Newslot: confermata la Sentenza di primo grado

La Corte d’Appello di Bologna, con Sentenza del 20 giugno 2019 (Leggi la Sentenza), ha confermato la Sentenza di primo grado che condannava l’Ente Certificatore a risarcire il danno patito da un gestore delle c.d. “Newslot”.

Newslot: la vicenda

La vicenda prendeva le mosse dal sequestro, avvenuto nel 2007, da parte del Tribunale di Venezia, di circa 100.000 apparecchi da intrattenimento denominati “Newslot”. Si assumeva, da parte del Tribunale, che gli apparecchi violassero la disciplina specifica di settore, e che ciò derivasse dalla commissione, da parte di taluni soggetti della “filiera”, di una serie di illeciti penali.

Newslot: l’azione civile

Lo Studio, nell’assistere taluni gestori (si trattava di quegli imprenditori che acquistavano le apparecchiature in discorso per poi noleggiarle a bar e tabaccherie), che si erano visti sequestrare le apparecchiature dopo averle profumatamente pagate, decise di tralasciare gli eventuali aspetti penalistici della vicenda, concentrandosi sulla responsabilità (civile, ed oggettiva) da “non conformità” delle apparecchiature alla disciplina speciale di settore. Un approccio vincente, che trovò la propria consacrazione nelle due Sentenze di primo grado che riconobbero il risarcimento a due Gestori nei confronti dell’Ente certificatore.

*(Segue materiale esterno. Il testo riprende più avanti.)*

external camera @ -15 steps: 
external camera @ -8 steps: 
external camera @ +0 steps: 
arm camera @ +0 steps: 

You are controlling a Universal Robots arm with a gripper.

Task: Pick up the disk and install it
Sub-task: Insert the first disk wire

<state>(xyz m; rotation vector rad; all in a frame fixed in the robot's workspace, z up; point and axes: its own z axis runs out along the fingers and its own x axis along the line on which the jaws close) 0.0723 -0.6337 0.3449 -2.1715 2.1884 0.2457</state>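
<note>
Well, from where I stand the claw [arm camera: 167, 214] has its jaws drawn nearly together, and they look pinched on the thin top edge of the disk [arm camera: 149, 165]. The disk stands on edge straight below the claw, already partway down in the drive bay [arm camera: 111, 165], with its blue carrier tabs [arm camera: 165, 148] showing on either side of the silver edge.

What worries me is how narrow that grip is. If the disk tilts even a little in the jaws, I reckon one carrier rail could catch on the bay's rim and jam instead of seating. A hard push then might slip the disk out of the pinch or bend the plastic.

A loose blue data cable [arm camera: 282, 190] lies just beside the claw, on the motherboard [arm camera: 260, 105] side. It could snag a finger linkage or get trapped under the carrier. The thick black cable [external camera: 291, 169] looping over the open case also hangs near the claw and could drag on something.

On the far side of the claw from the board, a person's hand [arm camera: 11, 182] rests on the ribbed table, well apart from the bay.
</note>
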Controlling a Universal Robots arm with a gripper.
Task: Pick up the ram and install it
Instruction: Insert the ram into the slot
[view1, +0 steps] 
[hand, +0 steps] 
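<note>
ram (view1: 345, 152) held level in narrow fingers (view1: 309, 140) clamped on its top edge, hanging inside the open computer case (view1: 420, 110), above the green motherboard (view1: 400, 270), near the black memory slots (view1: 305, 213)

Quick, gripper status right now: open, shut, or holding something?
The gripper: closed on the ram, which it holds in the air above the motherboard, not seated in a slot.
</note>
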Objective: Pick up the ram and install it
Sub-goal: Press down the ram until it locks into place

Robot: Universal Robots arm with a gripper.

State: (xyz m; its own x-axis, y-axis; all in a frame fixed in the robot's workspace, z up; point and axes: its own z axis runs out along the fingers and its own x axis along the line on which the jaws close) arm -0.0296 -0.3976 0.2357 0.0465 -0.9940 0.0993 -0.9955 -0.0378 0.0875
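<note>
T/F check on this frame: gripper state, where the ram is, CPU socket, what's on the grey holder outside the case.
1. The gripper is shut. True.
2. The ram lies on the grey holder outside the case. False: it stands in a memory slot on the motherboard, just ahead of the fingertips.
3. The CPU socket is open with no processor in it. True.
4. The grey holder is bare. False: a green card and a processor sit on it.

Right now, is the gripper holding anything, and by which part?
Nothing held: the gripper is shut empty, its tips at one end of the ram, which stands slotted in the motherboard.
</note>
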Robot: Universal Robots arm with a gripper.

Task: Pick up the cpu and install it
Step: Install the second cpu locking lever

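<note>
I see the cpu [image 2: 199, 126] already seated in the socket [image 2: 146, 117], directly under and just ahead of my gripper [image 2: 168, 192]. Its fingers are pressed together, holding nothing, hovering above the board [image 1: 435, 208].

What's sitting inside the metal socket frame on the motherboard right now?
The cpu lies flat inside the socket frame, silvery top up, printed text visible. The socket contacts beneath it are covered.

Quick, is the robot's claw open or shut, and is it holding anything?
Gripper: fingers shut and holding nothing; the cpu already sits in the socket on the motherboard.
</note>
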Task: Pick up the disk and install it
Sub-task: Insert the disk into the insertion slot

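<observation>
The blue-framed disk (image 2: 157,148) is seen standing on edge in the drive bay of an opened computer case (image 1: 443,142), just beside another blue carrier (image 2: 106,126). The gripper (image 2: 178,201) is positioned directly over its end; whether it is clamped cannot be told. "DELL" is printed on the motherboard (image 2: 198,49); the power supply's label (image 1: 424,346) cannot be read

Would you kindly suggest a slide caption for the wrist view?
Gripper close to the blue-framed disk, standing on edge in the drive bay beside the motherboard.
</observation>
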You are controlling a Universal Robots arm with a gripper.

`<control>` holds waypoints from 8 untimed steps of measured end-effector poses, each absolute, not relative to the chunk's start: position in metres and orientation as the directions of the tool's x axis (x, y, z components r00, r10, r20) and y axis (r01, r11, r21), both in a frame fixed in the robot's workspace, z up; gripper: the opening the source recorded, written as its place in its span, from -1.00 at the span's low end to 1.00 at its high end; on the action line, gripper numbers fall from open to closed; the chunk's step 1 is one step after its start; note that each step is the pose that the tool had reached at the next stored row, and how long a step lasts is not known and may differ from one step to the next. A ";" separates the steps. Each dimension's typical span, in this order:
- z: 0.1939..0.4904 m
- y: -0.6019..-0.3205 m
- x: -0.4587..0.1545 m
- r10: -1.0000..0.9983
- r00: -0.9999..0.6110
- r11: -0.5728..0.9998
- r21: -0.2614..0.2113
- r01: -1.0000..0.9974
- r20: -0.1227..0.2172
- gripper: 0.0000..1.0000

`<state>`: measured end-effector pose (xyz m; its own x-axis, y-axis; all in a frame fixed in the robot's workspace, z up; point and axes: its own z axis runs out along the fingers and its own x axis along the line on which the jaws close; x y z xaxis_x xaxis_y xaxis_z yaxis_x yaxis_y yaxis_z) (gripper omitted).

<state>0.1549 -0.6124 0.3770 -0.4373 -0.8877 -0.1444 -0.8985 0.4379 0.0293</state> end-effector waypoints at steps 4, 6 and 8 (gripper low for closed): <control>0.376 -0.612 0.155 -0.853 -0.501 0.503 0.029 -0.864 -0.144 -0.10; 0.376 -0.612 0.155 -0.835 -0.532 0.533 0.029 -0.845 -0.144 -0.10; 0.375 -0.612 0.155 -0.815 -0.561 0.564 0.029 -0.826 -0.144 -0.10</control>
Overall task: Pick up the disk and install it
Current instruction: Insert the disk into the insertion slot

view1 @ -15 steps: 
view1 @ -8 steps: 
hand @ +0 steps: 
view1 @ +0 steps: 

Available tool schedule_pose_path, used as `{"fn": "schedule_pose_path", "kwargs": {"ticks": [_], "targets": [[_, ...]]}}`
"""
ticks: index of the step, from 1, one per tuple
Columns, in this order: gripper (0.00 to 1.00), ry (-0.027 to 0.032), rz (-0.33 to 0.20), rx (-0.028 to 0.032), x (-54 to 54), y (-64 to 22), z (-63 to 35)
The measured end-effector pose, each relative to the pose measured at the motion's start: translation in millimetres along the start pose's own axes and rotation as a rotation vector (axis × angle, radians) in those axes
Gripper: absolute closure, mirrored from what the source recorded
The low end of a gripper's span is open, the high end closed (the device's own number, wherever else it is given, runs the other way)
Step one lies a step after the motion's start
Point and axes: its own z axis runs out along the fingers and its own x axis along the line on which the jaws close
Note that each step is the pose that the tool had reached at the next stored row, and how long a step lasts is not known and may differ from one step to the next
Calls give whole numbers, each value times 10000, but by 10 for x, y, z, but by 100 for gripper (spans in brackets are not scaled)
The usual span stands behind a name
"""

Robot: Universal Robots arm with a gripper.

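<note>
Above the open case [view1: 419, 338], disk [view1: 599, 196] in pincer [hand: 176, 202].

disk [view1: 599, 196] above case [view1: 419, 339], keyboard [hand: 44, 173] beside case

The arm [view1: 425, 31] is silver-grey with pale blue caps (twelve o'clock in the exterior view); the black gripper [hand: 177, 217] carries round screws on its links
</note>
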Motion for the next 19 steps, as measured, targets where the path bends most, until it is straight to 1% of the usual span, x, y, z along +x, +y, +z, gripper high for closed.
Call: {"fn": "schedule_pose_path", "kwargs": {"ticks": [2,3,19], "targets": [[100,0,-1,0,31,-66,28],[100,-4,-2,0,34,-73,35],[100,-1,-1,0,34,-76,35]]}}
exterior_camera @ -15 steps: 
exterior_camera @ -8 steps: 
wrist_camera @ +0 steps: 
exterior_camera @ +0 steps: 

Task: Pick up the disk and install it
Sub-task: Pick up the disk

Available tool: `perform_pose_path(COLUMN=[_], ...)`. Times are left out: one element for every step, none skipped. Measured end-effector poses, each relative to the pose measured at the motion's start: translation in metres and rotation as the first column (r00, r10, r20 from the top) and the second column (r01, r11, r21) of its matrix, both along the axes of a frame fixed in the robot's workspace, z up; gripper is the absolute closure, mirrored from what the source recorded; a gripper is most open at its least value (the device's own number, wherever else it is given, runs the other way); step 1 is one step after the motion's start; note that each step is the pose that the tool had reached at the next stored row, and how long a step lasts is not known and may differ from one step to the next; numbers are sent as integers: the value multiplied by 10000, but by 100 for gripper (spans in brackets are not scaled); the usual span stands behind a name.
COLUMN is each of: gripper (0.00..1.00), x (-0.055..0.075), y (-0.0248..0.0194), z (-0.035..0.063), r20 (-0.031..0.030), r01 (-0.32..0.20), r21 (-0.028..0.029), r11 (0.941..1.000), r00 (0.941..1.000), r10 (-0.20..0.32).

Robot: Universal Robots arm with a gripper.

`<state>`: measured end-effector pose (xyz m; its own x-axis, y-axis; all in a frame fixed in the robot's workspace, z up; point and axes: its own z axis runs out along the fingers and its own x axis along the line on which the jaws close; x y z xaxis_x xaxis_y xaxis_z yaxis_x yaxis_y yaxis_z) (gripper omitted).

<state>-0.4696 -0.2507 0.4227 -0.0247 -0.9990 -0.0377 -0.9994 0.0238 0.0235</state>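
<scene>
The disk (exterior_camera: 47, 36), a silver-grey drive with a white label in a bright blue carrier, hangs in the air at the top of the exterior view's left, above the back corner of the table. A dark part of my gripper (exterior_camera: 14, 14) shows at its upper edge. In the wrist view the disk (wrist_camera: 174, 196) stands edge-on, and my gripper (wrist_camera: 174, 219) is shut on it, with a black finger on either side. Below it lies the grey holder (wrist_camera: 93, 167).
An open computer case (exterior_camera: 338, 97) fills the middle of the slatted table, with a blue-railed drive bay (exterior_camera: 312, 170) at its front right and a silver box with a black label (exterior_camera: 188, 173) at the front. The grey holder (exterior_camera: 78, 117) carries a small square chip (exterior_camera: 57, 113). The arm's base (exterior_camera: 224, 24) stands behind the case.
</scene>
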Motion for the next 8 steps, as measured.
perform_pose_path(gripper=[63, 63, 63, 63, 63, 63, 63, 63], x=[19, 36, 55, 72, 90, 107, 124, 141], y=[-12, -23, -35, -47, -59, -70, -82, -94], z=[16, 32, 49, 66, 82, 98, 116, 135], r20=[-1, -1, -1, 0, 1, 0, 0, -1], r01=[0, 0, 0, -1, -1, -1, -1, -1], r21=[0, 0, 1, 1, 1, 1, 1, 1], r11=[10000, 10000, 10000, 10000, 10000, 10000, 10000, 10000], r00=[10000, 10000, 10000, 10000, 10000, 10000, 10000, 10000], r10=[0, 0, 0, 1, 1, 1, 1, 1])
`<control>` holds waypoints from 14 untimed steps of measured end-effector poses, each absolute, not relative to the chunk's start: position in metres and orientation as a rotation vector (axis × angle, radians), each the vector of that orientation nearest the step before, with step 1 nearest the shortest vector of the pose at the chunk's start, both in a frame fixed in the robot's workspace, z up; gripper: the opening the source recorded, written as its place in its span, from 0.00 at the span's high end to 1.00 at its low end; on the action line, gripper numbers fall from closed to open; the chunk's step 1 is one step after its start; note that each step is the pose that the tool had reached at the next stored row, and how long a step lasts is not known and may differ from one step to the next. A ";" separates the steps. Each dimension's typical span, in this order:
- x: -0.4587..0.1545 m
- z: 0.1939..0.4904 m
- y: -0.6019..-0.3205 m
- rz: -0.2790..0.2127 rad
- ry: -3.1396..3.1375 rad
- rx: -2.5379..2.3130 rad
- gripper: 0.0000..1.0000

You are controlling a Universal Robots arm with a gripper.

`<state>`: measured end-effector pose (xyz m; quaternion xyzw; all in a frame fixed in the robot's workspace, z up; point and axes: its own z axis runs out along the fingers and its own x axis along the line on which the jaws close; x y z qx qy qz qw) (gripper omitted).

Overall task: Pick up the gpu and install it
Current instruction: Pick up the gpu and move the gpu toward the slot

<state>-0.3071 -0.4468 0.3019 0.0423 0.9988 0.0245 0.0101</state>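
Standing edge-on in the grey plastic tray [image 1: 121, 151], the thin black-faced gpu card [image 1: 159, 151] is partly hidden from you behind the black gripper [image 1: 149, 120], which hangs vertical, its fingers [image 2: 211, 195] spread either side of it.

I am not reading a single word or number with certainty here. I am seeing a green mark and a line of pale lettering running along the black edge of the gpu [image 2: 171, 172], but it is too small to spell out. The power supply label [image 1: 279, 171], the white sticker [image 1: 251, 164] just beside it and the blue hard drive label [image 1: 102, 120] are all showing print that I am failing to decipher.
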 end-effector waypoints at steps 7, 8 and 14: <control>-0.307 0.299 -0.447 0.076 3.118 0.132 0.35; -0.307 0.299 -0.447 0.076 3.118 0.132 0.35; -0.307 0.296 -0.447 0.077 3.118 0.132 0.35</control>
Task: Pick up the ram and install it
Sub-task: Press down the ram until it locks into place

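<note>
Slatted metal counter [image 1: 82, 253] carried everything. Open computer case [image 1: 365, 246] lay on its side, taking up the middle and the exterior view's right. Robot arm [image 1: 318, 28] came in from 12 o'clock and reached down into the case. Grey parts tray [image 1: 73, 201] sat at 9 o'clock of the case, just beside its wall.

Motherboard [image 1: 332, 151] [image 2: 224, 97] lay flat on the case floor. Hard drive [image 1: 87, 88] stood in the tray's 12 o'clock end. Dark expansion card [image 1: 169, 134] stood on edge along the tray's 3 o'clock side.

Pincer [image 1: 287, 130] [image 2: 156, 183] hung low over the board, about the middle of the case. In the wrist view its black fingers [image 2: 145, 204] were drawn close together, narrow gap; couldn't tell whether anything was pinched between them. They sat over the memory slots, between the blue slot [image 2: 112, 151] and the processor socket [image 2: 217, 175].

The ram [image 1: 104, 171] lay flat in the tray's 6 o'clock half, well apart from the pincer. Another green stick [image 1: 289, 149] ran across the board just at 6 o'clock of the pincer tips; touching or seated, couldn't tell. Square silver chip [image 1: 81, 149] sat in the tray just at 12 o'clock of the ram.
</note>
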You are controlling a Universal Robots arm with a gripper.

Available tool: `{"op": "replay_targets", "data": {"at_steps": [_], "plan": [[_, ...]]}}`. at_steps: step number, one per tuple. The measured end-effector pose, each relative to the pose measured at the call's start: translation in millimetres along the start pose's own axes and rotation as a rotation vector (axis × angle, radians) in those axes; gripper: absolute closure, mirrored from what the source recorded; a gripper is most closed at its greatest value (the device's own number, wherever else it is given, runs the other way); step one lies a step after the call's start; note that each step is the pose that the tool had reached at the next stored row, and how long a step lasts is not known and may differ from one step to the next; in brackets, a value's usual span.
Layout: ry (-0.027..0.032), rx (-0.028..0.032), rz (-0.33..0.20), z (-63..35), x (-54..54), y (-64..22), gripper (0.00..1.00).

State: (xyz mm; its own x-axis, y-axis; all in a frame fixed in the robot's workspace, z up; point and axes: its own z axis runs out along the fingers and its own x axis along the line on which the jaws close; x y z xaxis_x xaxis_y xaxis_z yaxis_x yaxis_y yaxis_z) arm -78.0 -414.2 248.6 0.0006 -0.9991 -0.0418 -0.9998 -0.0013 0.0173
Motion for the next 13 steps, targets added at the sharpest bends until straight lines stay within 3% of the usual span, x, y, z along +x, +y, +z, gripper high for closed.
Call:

La Sentenza d’appello del 20 giugno 2019

Con la Sentenza del 20 giugno 2019 la Corte d’Appello di Bologna ha fornito ulteriore conferma all’impianto logico-giuridico adottato. Ha statuito, in particolare, che “I fatti così come accertati nel richiamato procedimento penale consentono di confermare il giudizio del Tribunale in ordine alla qualificazione in termini di responsabilità extracontrattuale ex art. 2043 c.c. del comportamento tenuto da X quale ente certificatore di AAMS, in relazione alla dichiarazione di conformità a legge dei software di gioco acquistati da Y, avendo assunto cioè un comportamento del tutto inadeguato e contrario ai doveri professionali, tenendo conto che la sua attività certificatoria si attuava nell’ambito di compiti affidatile da un Ente pubblico e nel generale interesse, e ponendosi il richiamato illecito comportamento in diretta relazione causale con le autorizzazioni emesse da AAMS in forza di dette certificazioni e, conclusivamente, con la commercializzazione delle macchine su cui erano installati i software di gioco in esame e, quindi, con il lamentato danno dell’acquirente derivante dalla inutilizzabilità delle macchine acquistate a seguito sia del sequestro penale del 18/07/2007 e sia a causa della revoca delle autorizzazioni da parte di AAMS“.